* [Dataset content]
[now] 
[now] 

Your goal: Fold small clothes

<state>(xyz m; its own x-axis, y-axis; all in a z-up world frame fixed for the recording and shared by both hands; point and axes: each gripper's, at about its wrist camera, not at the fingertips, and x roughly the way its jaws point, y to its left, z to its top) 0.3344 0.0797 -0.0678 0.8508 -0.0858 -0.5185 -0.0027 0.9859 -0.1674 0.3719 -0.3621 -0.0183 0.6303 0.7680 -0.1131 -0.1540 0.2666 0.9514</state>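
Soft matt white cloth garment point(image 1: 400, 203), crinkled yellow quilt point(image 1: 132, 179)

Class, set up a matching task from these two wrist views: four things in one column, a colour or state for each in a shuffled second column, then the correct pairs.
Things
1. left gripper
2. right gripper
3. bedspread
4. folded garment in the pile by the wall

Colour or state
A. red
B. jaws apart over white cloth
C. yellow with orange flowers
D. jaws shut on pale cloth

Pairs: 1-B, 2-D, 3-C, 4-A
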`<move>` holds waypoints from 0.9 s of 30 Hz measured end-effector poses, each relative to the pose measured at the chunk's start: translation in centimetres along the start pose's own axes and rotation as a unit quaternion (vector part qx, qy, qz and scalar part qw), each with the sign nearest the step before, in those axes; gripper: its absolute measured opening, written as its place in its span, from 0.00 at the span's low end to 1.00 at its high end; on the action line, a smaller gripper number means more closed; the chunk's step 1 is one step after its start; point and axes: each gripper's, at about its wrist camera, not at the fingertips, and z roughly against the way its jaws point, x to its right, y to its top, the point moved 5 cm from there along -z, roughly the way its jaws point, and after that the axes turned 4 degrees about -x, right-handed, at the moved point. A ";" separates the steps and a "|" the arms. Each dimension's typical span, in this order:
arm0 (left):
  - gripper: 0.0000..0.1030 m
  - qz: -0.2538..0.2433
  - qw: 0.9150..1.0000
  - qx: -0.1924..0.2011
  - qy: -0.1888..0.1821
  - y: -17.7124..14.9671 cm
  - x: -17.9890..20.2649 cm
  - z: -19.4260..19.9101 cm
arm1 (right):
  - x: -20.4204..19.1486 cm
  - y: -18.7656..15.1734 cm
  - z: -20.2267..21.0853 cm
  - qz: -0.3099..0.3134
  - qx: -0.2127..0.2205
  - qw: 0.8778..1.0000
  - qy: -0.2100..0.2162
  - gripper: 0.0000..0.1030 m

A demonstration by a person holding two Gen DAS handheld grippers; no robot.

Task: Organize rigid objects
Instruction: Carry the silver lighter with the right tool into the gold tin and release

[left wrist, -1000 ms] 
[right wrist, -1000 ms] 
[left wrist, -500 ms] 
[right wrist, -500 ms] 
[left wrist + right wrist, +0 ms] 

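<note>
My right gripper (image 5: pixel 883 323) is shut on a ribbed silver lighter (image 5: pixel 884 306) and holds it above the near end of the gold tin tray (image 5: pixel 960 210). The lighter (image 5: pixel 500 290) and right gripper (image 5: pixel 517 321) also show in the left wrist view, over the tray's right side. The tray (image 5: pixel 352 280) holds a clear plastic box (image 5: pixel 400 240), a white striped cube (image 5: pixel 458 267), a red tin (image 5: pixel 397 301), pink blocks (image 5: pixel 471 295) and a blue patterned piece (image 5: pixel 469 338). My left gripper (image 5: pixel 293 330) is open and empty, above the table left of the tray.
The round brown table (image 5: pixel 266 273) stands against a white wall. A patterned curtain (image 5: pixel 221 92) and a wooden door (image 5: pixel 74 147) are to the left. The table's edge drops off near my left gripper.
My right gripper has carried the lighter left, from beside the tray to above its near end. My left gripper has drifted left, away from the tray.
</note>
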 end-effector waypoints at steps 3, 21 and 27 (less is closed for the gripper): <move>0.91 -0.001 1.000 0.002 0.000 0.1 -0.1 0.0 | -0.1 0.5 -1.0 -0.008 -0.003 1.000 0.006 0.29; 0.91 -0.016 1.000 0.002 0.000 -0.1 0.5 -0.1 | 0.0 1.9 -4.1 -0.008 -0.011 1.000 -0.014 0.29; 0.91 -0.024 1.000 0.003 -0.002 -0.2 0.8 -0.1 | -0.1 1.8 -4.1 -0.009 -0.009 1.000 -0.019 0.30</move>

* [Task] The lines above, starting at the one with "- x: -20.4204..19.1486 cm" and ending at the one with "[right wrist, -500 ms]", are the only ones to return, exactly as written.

* [The completed task]
  - x: -20.4204..19.1486 cm
  - y: -18.7656..15.1734 cm
  - z: -20.2267..21.0853 cm
  - qz: -0.3099..0.3134
  - qx: -0.2127..0.2205
  - qw: 0.8778..1.0000
  - qy: -0.2100..0.2162
  - gripper: 0.0000..0.1030 m

A demonstration by a person holding two Gen DAS handheld grippers; no robot.

Task: Organize rigid objects
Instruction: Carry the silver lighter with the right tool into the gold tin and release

[left wrist, -1000 ms] 
[right wrist, -1000 ms] 
[left wrist, -500 ms] 
[right wrist, -500 ms] 

With that, the answer is done.